How to use a wood burning stove in View PostNottingham?

OK, you’ve gone and done it, you’ve bought yourself a brand new wood burning stove. All you know about them is that they burn wood but you can’t wait to start a fire, kick off your shoes and curl up in front of the it.

In these next few paragraphs I am going to outline the elementary information that every good wood burning stove owner, should have in their repertoire.

Your first step should be to consult the sales person of your chosen store to get the right info as to the amount of heat needed to keep your space warm, depending on the number of heaters you have and the size of your room. Other than that you can always resort to Google. A quick search will provide you with some good enough Online BTU calculators. They will tell you approximately how much heat you will need. It’s always better to buy the right size stove that caters to your specific needs. When it comes to stoves buying a larger stove can sometimes translate to too much heat. You want to be warm and cozy not roasted to a crisp.

Armed with that information let’s take a look at the interior of your stove, the firebox. There are air vents at the top and bottom of the glass by which you are able to control the air supply into you stove thus controlling the speed your fuel burns. On the upper side of your stove, coming out of the wood burner is a pipe, this is called the Flue. It’s the conduit by which the gas and smoke produced by the fire, is evacuated outside through the chimney.

Now let’s get your stove lighted

Because of the residual glues and paints which inevitably remain in the course of fabricating the stove, it is best when lighting for the first time to start with a small fire. These manufacture residues will slowly burn of as the stove adapts to the heat. This process takes about 4 to 6 hours minimum, after which we can comfortably say that your stove has been “broken in”.

Before lighting your stove you must first assure yourself that all air vents are open thus allowing the necessary air circulation. Then (1) Crunch some magazines and put it at the center of the firebox (the inner part of the stove). (2) Add some small pieces of dry wood or any other easily lighted material and ignite it. (3)When it has started to burn add your fuel.

What kind of fuel

To know what kind of fuel to use you have to first determine what kind of stove you have because while you can burn wood in a multi- fuel stove you cannot burn coal in a wood stove. 
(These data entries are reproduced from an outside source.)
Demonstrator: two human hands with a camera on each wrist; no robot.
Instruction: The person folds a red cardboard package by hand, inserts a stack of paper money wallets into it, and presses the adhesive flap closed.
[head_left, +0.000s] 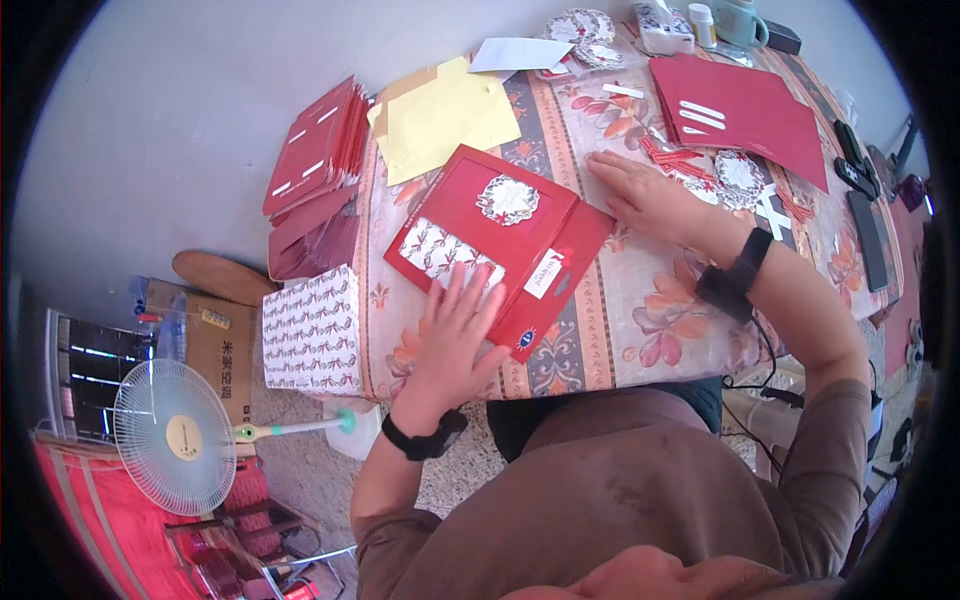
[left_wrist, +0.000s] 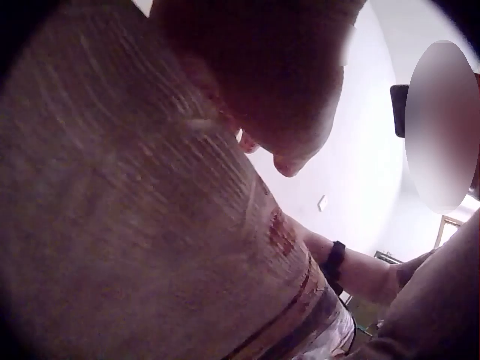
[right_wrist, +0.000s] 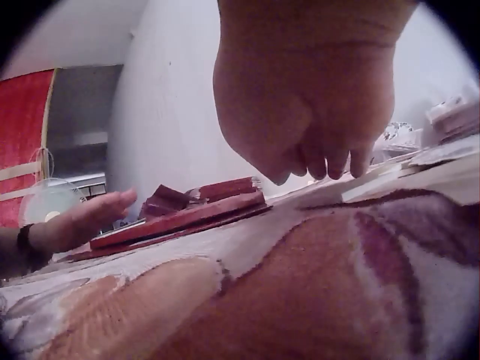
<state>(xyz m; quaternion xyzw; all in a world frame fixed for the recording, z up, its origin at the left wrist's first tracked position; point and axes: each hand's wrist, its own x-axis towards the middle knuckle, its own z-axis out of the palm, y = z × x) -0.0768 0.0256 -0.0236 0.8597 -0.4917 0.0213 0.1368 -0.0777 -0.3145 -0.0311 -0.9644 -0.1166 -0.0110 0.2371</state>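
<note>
Floral tablecloth (head_left: 625, 350) covers the work surface; near its front edge lies a red folder (head_left: 515, 245), opened flat and set at an angle. Left hand (head_left: 458, 340): fingers extended, resting on the patterned card (head_left: 435, 250) in the folder. Right hand (head_left: 655, 198) — fingers straight, holding nothing — is just beside the folder's right corner; contact cannot be told. Outward: yellow sheets (head_left: 450, 120) beyond, stacked red folders (head_left: 315, 150) to the left — and a fan (head_left: 185, 437) beside the table.

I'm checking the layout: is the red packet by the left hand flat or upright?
Flat: the red packet shows its face upward in the head view and lies low along the tablecloth in the right wrist view.
</note>
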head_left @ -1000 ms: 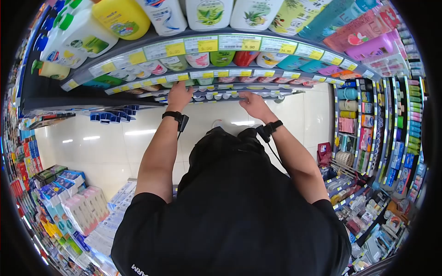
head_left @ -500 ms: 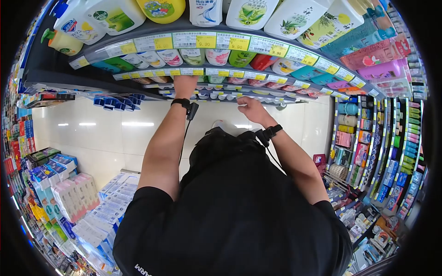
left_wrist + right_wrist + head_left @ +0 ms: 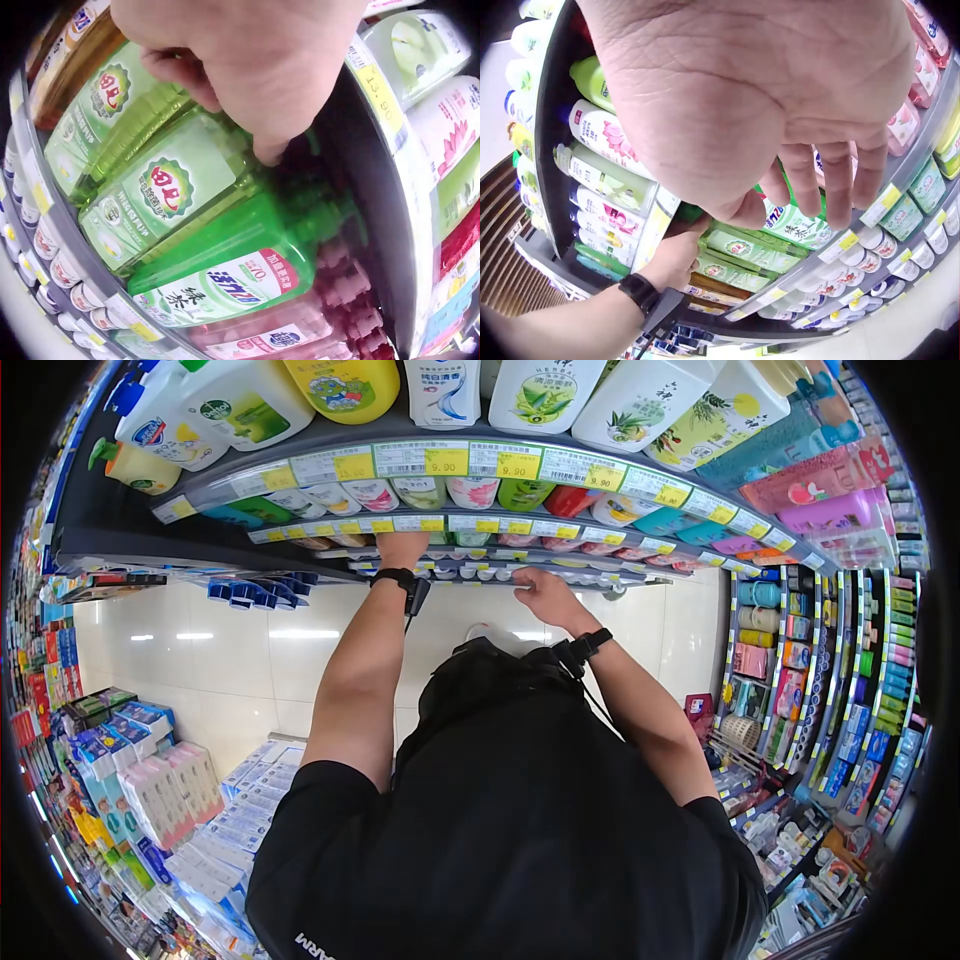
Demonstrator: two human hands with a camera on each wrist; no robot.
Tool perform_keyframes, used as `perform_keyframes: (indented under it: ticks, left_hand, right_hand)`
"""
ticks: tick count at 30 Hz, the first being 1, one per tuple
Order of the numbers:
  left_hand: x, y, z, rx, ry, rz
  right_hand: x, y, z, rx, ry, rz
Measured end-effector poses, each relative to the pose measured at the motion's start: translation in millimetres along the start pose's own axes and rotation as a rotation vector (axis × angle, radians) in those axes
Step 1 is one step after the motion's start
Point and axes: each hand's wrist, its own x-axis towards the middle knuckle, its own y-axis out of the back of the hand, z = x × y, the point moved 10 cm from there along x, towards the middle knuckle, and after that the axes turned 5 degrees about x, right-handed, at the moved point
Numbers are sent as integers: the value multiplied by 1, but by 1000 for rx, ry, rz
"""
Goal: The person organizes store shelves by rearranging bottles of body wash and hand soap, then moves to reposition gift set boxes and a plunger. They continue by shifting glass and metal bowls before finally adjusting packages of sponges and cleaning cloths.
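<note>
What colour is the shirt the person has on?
The shirt is black, with small white letters near the bottom edge of the picture. The head view shows it best.

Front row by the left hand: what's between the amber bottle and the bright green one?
Two yellow-green bottles with pale labels, side by side; the left wrist view shows it.

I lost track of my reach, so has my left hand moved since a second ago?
Yes, deeper into the shelving. The left hand's fingers showed below the second price strip from the top; now they are hidden beyond it.
</note>
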Motion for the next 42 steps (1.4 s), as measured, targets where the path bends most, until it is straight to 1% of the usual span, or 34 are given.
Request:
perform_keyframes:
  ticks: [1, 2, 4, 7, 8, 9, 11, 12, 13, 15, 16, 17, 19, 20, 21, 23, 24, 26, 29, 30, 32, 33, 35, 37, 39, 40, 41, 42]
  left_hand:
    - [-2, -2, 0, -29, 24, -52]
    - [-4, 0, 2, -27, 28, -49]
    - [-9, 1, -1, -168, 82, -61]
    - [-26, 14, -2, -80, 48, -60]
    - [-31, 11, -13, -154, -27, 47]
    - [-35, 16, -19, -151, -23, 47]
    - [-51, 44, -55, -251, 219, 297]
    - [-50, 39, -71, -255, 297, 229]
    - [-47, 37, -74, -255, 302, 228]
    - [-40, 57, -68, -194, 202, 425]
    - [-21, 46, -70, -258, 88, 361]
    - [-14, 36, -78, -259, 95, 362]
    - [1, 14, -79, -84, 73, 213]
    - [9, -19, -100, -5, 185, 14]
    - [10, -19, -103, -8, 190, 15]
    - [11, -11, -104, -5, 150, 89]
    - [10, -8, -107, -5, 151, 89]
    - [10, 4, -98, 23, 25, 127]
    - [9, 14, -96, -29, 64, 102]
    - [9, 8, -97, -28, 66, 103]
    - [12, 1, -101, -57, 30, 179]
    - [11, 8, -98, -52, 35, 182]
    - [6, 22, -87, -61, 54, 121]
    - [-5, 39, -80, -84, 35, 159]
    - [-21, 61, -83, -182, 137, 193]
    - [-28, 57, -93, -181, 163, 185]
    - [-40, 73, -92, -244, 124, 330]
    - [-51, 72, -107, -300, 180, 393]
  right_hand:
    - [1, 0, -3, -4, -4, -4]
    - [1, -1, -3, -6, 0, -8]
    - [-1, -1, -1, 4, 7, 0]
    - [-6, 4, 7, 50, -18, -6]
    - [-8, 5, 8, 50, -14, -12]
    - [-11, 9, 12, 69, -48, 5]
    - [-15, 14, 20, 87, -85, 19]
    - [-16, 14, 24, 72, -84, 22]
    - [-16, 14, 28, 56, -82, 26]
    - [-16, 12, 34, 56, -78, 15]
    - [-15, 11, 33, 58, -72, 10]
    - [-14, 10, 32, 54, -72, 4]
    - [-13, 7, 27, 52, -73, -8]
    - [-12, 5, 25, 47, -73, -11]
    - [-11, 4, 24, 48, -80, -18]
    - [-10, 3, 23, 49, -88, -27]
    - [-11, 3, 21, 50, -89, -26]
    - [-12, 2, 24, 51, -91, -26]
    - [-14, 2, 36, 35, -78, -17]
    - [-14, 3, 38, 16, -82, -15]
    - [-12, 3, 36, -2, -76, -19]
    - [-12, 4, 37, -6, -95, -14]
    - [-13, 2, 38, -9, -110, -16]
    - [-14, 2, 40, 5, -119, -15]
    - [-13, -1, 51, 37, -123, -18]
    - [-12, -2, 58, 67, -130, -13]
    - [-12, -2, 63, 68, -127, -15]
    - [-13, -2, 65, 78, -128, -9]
You can easily just call your supplier and find out what kind of stove he/she sold you but in the interest of increasing your “personal repertoire”, firsthand knowledge is best.

Stoves made exclusively for wood will usually have a flatbed on which to put it (the wood) where as multi-fuel stoves will have grates to allow for air circulation for burning of the likes of coal etc.

You might then ask the very relevant question what kind of wood? That question is important in that the type of wood you use determines the quality of heat that you get. Seasoned wood, wood that has been cut and put to dry for about a year away from moisture gives the best heat and burns almost without smoke (environmentally friendly). It’s pretty easy to tell if your wood has been seasoned. Knock the wood; if you get that hollow sound, it is seasoned. If you don’t have access to seasoned wood any untreated, unvarnished wood will do; just do better preparation for the following year.

Safety first

Whatever the reasons you purchased your wood stove, I am pretty sure starting a fire in your home was not one of them so don’t go tinkering with it, this is not the lawn mower. Get a certified installer he will be apt to deal with any problems that may arise during installation and thus give you peace of mind.

Remember to get your chimney cleaned at least once a year to prevent chimney fires from the buildup of waste and creosote and no, you may not use the chimney sweep from Mary Poppins.

So there you go, you have all the basic information that you need. Start your fire in your wood- burning stove, kick off your shoes and curl up on the sofa with a good book… and maybe some wine.